Below are some entries; state how many of their lines include the word "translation" and give no more than that number.
┌────────
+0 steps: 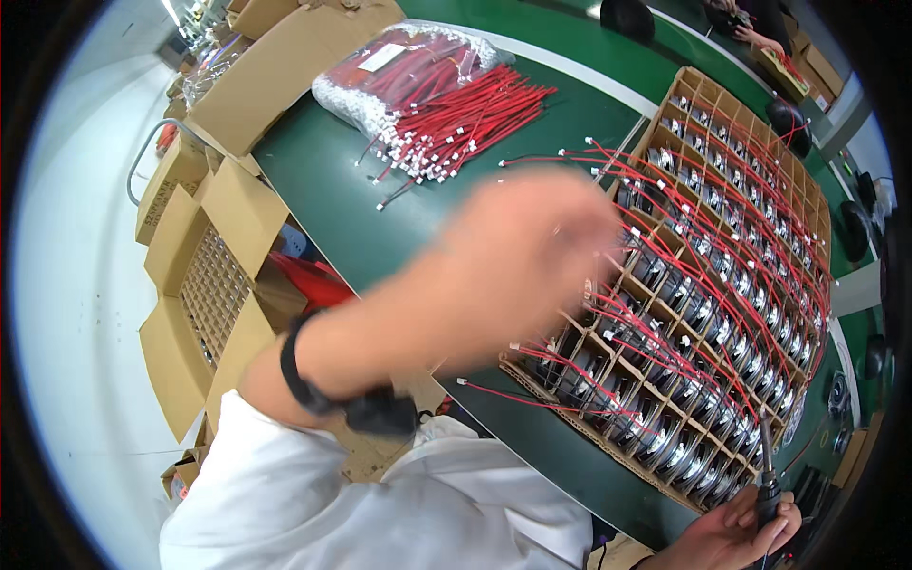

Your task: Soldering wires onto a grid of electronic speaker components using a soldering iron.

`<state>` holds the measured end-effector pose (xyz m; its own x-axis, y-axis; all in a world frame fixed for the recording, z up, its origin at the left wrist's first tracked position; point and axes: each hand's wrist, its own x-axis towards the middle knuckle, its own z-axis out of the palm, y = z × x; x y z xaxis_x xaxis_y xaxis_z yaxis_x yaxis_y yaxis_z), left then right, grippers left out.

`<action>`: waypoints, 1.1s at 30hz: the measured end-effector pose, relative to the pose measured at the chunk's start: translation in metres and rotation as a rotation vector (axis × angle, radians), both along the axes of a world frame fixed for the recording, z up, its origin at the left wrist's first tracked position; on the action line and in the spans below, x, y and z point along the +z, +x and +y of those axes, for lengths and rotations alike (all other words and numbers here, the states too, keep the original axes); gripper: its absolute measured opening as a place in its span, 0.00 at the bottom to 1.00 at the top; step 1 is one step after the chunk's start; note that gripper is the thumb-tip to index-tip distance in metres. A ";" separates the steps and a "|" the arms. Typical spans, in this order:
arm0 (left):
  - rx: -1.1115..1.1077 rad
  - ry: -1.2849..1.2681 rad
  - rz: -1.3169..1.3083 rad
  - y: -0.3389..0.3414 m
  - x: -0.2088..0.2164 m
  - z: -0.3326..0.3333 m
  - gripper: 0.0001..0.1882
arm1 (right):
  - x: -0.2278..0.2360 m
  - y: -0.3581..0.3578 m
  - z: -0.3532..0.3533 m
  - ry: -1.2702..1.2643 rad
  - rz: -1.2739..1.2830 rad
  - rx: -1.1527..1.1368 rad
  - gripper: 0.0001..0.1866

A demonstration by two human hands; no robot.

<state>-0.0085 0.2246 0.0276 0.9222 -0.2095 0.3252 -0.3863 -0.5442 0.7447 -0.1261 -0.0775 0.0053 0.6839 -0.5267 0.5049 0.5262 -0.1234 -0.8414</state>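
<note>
Cardboard grid tray (698, 81): shiny round parts (703, 311) in cells, thin red wires (655, 357) on top. Right hand (736, 540) grips soldering iron (768, 496) at tray's corner; left hand (560, 237) blurred, can't tell its grip.

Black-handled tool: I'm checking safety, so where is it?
At the head view's lower right, the black-handled tool is in the right hand, tip up beside the divided tray.

Bright, even indoor light; a lamp (171, 11) glows at upper left and the wall (85, 285) is nearly washed out. Metal parts (701, 309) glint. Motion blurs the left grip (556, 242), while the right grip (746, 528) is sharper. Fisheye distortion bends the desk (332, 228) edges, and black swallows the corners.
</note>
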 end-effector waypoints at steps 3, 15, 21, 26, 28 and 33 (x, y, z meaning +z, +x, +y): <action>0.465 0.275 0.007 0.071 -0.012 0.066 0.08 | 0.002 0.001 0.003 0.033 -0.012 0.047 0.12; 0.501 0.452 0.353 0.136 -0.015 0.110 0.13 | 0.003 0.002 0.007 0.041 -0.043 0.026 0.12; 0.453 -0.147 0.349 0.099 0.013 0.099 0.10 | 0.003 0.000 0.006 0.006 -0.030 0.020 0.12; 0.367 -0.330 0.303 0.064 0.046 0.073 0.14 | -0.005 -0.003 0.001 0.053 -0.034 -0.034 0.08; 0.243 -0.256 0.263 0.049 0.052 0.061 0.18 | -0.007 -0.007 -0.003 0.046 -0.076 0.061 0.08; -0.137 -0.275 0.335 0.011 0.047 0.009 0.21 | -0.006 -0.020 -0.016 0.060 0.019 -0.022 0.14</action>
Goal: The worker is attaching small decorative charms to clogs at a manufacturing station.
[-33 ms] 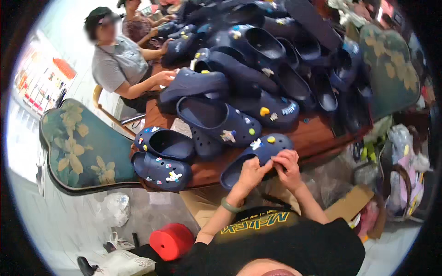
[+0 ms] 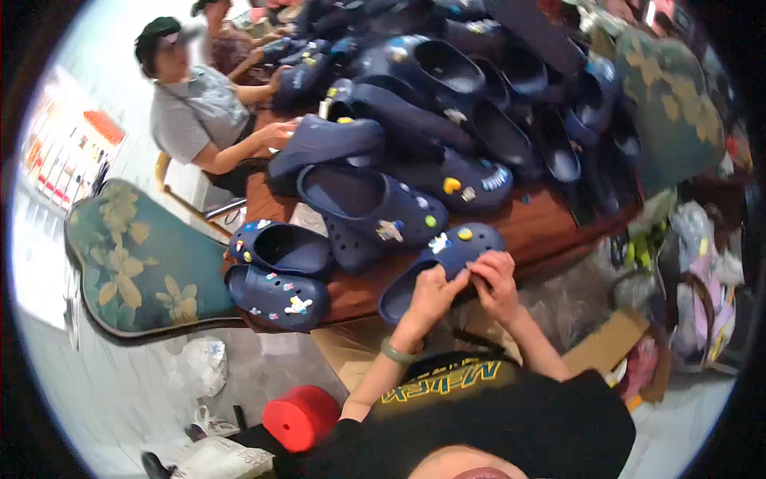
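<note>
A navy clog [image 2: 448, 254] lies at the near edge of the table, its toe to the far right, with a white charm and a yellow one on its upper. My left hand [image 2: 433, 297] rests against its near side, thumb and fingers pinched. Touching it at the fingertips is my right hand [image 2: 495, 286], also closed in a pinch. Anything between the fingers is too small or hidden to make out. To the left sit two more charm-covered clogs, one [image 2: 297, 249] behind the other [image 2: 270, 297]. Beyond my hands, a larger clog [image 2: 347, 194] leans on the pile.
Navy clogs heap across the brown-covered table [image 2: 550, 219]. Green floral chair backs stand left [image 2: 148, 275] and right [image 2: 669, 108]. One co-worker [image 2: 187, 116] handles clogs at far left, another [image 2: 226, 40] behind. A red stool [image 2: 299, 417], plastic bag [image 2: 205, 367] and cardboard [image 2: 610, 343] are below.
The view has shifted slightly, so the table and clogs appear a little further left. Both hands keep the same pinched pose at the clog.
</note>
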Available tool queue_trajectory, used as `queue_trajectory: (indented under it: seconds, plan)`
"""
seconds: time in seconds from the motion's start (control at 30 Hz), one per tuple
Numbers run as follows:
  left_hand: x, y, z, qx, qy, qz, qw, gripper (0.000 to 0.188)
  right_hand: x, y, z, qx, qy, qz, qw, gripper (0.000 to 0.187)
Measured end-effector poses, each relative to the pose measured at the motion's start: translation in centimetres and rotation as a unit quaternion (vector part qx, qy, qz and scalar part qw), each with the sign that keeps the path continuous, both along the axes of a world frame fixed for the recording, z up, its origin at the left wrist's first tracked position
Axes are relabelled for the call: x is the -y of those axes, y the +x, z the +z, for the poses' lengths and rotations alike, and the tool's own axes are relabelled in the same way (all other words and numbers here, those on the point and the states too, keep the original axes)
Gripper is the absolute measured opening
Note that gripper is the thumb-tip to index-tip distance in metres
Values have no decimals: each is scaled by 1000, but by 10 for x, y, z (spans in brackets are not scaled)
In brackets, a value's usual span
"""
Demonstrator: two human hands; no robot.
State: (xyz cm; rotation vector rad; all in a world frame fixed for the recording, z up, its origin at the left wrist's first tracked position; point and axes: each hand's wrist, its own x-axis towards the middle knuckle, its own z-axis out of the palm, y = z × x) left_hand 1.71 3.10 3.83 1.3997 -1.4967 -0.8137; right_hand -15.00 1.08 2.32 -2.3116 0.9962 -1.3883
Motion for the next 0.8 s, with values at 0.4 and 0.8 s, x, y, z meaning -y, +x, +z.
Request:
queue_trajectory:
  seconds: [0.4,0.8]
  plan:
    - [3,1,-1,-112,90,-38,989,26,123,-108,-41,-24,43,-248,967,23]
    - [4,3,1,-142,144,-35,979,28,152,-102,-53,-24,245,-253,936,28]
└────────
• [SOLUTION BELOW] 2